Most of the DoL brief is directed at the roles and responsibilities of plan sponsors and the actions of Enron's various administrative and executive committees in upholding their duties to the participants/ beneficiaries. For the most part, the DoL brief restates well-known and accepted positions, but it is still well worth revisiting for plan fiduciaries (see "Fiduciary foundations," page 67).

However, in a statement likely to chill the blood of many a plan sponsor, the DoL brief states: "The only circumstances in which ERISA relieves the fiduciary of responsibility for a participant-directed investment is when the plan qualifies as a 404(c) plan."
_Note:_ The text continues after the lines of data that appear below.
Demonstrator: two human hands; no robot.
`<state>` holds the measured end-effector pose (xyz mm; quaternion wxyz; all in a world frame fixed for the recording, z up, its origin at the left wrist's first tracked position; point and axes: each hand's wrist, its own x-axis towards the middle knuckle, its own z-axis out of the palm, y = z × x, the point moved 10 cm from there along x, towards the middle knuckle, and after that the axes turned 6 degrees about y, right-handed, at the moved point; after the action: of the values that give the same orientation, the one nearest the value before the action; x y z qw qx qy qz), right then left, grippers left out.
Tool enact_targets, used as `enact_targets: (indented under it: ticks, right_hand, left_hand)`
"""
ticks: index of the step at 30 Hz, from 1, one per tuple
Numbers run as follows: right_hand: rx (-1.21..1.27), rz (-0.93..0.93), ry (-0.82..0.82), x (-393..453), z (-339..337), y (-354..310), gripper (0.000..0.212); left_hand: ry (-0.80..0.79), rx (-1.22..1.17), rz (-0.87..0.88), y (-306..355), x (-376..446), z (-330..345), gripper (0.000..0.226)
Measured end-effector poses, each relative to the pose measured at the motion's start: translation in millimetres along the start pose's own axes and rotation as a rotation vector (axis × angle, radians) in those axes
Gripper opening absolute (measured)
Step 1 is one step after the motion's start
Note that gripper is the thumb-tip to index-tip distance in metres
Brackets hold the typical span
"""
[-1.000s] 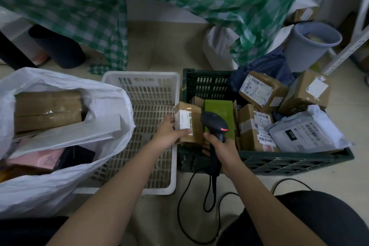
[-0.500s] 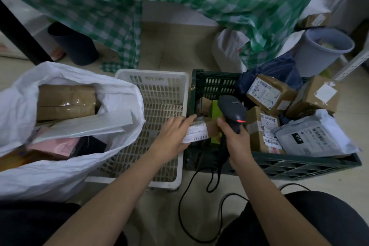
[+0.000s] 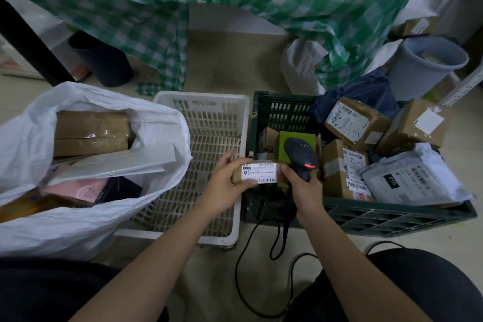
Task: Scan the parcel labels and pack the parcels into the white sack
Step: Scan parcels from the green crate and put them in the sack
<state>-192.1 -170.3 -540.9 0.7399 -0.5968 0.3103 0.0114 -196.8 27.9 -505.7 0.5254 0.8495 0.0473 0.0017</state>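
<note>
My left hand [image 3: 224, 185] grips a small brown parcel [image 3: 261, 174] with its white barcode label facing up, over the left end of the dark green crate [image 3: 392, 217]. My right hand [image 3: 304, 187] holds a black corded scanner [image 3: 300, 158] by its handle, head right beside the label, red light lit. The white sack [image 3: 162, 123] stands open at the left with brown, pink and black parcels inside. Several labelled boxes [image 3: 352, 123] and a grey mailer bag [image 3: 407, 180] lie in the crate.
A white slotted basket [image 3: 209, 102] sits between sack and crate. The scanner cable [image 3: 251, 264] loops on the floor near my knees. A grey bucket [image 3: 428, 60] and a shelf post stand at the right; a green checked cloth hangs behind.
My left hand turned the small parcel so its label faces up and lowered it toward the crate's near left corner. The scanner moved in close over the label.
</note>
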Motion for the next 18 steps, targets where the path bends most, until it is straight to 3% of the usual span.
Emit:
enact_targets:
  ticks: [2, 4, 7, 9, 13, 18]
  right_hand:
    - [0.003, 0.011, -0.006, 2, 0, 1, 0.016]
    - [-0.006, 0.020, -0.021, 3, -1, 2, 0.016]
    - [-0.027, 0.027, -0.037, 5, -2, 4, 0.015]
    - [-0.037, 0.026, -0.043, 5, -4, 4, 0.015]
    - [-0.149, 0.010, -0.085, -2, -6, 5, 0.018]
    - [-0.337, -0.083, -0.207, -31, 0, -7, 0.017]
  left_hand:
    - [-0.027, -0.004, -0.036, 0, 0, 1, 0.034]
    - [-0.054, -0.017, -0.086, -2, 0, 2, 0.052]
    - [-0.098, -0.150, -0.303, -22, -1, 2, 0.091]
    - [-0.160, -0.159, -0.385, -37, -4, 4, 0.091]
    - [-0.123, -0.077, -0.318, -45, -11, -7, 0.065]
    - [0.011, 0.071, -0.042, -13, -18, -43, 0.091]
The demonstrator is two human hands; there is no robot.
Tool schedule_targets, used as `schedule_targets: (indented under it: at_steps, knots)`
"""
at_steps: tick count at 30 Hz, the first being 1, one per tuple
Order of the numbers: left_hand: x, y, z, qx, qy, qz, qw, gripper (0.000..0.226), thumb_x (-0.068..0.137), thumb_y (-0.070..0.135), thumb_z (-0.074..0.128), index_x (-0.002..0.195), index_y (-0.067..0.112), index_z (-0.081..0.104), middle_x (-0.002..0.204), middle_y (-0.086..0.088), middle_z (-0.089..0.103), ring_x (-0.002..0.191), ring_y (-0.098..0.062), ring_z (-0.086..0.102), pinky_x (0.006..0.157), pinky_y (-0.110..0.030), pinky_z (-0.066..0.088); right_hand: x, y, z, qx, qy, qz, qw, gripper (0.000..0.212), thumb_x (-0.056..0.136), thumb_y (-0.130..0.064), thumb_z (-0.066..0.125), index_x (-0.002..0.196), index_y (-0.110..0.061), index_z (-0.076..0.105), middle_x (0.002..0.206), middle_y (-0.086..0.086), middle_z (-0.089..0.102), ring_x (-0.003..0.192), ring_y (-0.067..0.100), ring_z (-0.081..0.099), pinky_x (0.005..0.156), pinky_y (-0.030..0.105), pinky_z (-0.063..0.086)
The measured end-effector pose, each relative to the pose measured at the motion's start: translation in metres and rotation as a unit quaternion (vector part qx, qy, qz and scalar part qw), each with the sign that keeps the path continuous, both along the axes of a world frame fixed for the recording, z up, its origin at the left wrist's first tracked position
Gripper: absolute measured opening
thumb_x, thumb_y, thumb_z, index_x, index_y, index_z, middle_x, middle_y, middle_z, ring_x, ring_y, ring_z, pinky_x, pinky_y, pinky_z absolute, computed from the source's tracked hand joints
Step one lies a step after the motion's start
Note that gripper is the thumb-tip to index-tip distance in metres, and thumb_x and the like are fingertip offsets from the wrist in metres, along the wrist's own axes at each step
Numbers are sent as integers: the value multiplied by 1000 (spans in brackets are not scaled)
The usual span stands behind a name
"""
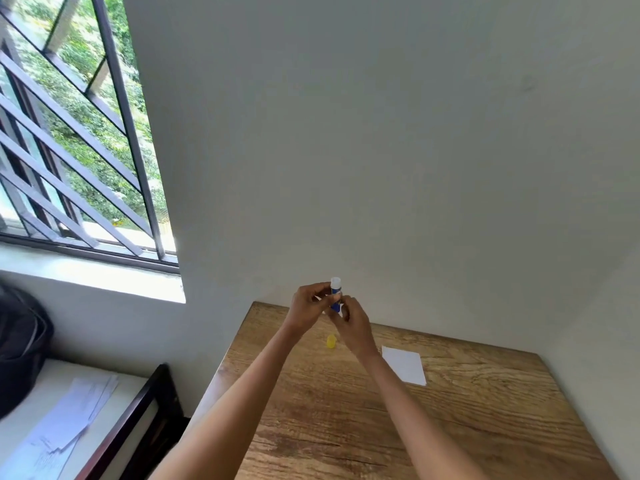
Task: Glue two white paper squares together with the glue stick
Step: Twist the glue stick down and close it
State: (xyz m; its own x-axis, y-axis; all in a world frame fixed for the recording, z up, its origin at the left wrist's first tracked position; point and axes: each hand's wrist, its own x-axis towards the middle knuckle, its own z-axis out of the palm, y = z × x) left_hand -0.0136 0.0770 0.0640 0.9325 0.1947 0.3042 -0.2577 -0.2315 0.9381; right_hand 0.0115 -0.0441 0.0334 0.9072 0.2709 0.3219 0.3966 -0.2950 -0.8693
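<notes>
While uncapped, glue stick (335,294) upright in both hands.

No text, brand, number or sign can be read anywhere. The glue stick (335,295), held upright between both grips, has a blue body too small to show any label. The loose sheets of paper (74,415), well to the left of and below the grips, carry faint print that stays illegible.
</notes>
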Motion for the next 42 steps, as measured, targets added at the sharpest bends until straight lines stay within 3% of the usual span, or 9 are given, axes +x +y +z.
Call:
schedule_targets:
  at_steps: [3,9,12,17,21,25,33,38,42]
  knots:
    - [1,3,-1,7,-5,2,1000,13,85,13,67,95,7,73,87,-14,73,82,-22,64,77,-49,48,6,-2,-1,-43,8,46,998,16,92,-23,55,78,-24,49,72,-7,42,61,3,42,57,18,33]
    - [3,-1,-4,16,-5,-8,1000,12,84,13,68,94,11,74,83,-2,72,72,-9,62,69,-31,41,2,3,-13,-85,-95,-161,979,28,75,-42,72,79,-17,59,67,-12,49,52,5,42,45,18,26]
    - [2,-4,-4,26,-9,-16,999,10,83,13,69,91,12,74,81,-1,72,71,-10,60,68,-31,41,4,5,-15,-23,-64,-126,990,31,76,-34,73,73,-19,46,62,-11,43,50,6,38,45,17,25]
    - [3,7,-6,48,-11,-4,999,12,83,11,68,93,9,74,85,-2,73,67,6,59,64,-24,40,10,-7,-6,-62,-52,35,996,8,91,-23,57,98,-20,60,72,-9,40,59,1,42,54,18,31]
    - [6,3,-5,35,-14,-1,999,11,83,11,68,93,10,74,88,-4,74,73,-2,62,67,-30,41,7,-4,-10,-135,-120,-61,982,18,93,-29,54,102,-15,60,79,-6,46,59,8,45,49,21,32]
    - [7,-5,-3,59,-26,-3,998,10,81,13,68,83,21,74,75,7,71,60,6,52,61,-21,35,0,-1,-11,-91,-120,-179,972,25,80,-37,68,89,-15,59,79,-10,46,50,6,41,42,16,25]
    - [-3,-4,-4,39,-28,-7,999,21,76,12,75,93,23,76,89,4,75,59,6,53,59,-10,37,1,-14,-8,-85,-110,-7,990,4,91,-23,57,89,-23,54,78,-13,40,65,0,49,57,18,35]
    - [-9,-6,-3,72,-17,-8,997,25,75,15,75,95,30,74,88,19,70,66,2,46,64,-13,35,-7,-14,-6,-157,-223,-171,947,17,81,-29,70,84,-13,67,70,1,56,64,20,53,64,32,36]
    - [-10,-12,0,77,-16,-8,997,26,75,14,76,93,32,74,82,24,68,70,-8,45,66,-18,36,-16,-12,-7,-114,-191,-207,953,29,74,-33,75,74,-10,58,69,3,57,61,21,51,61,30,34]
The DoL is not talking about the selection of the investment options for the plan, though the plan sponsor certainly would be responsible for that as well. According to Fred Reish, of Reish Luftman McDaniel & Reicher, "It is referring to the actual participant decisions about the investment of their accounts"—a conclusion that Reish says will be "shocking to most 401(k) sponsors and to their officers who serve as fiduciaries."

Too many plan sponsors still believe that all they must do to be a 404(c) plan is to (a) offer daily valuation, (b) offer at least three different investment options, and (c) hand out prospectuses to plan participants. While complying with those criteria would put a plan well on its way to being a 404(c) plan, they would not, in and of themselves, be sufficient. In fact, while many 401(k) programs meet the operational and structural requirements to comply with 404(c), the area on which most inadvertently fall short is simply to acknowledge officially their intent to comply with 404(c)—and to tell participants of that intent and what it means.

Furthermore, the DoL's brief notes: "Absent a showing that the plan qualifies as a 404(c) plan, the fiduciaries retained full fiduciary responsibility for all of the plan's investments, including the Enron stock that the participants directed the Trustee to purchase with their employee contributions."

Of course, even if the plan fully complies with 404(c), fiduciaries still are accountable for the available options in the plan. The DoL notes: "The scope of ERISA §404(c) relief is limited to losses or breaches 'which resulted from' the participant's exercise of control. Section 404(c) plan fiduciaries are still obligated by ERISA's fiduciary responsibility provisions to prudently select the investment options under the Plan and to monitor their ongoing performance."